The hospital was buttoned up tight to protect patients from COVID-19.
“Mike was the only one allowed in and out of the hospital. But they had this wonderful setup so the girls could get an outside-from-a-window view of the new baby,” Carter said.
The hospital let them arrange a family photo through a strategic window. The girls are outside with their dad, and Carter and the new baby are inside: A portrait of togetherness in the age of COVID-19.
The girls and their grandmother traveled back to Haines to wait for their mom and their new brother to be discharged from the hospital. But when they got home, the family had another surprise: Carter’s mom tested positive for the coronavirus. The whole family was home with the brand new baby, and everyone was considered a close contact.
They got lucky. Their grandmother was asymptomatic. She isolated on the top floor of the house and talked to her granddaughters through the window.
“I had a lot of anxiety the first few days,” she said. “But just like we’d done with every month and everything through this year, we said ‘We can just take it one day at a time. We can do the best that we can.’”

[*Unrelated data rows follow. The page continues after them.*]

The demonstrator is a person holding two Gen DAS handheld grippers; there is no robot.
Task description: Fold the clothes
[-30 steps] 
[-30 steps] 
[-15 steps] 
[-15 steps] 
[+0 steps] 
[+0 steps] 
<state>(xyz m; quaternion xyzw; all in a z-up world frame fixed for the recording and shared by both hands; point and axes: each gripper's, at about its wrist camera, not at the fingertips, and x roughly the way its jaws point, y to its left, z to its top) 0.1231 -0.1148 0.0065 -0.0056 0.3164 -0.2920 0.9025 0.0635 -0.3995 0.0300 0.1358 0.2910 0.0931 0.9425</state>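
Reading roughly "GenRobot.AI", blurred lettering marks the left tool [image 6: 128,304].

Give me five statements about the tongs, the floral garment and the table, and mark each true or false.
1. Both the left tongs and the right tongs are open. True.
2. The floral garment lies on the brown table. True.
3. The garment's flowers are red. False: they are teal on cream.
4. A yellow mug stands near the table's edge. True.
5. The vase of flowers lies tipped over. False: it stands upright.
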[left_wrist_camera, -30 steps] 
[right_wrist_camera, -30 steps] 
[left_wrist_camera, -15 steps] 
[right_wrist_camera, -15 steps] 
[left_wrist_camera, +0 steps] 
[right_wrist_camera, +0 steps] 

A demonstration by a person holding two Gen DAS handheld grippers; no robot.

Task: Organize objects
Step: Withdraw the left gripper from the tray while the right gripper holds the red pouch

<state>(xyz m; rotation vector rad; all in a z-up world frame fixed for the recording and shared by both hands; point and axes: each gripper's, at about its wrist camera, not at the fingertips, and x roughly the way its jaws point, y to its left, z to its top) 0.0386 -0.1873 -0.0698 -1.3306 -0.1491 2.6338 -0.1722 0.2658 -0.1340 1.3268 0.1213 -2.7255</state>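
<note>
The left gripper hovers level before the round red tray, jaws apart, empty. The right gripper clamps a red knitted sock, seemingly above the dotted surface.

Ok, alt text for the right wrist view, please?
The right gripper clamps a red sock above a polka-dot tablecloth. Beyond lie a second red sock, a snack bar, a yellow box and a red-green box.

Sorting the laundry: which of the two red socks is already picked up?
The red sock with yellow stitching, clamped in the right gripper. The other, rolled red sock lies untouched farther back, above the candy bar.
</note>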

There’s no solution in the works to combat this struggle for pregnant women, at least not on the policy level. For Carter, it’s all relative. She sent a video of the new baby boy, Orson. She’s tickling him in the mirror and they’re both laughing.
She said she tells him about 2020, and how it was hard and sad. But it brought him into the world, so it wasn’t all bad.
This story was produced as a project for the USC Annenberg Center for Health Journalism’s 2020 National Fellowship.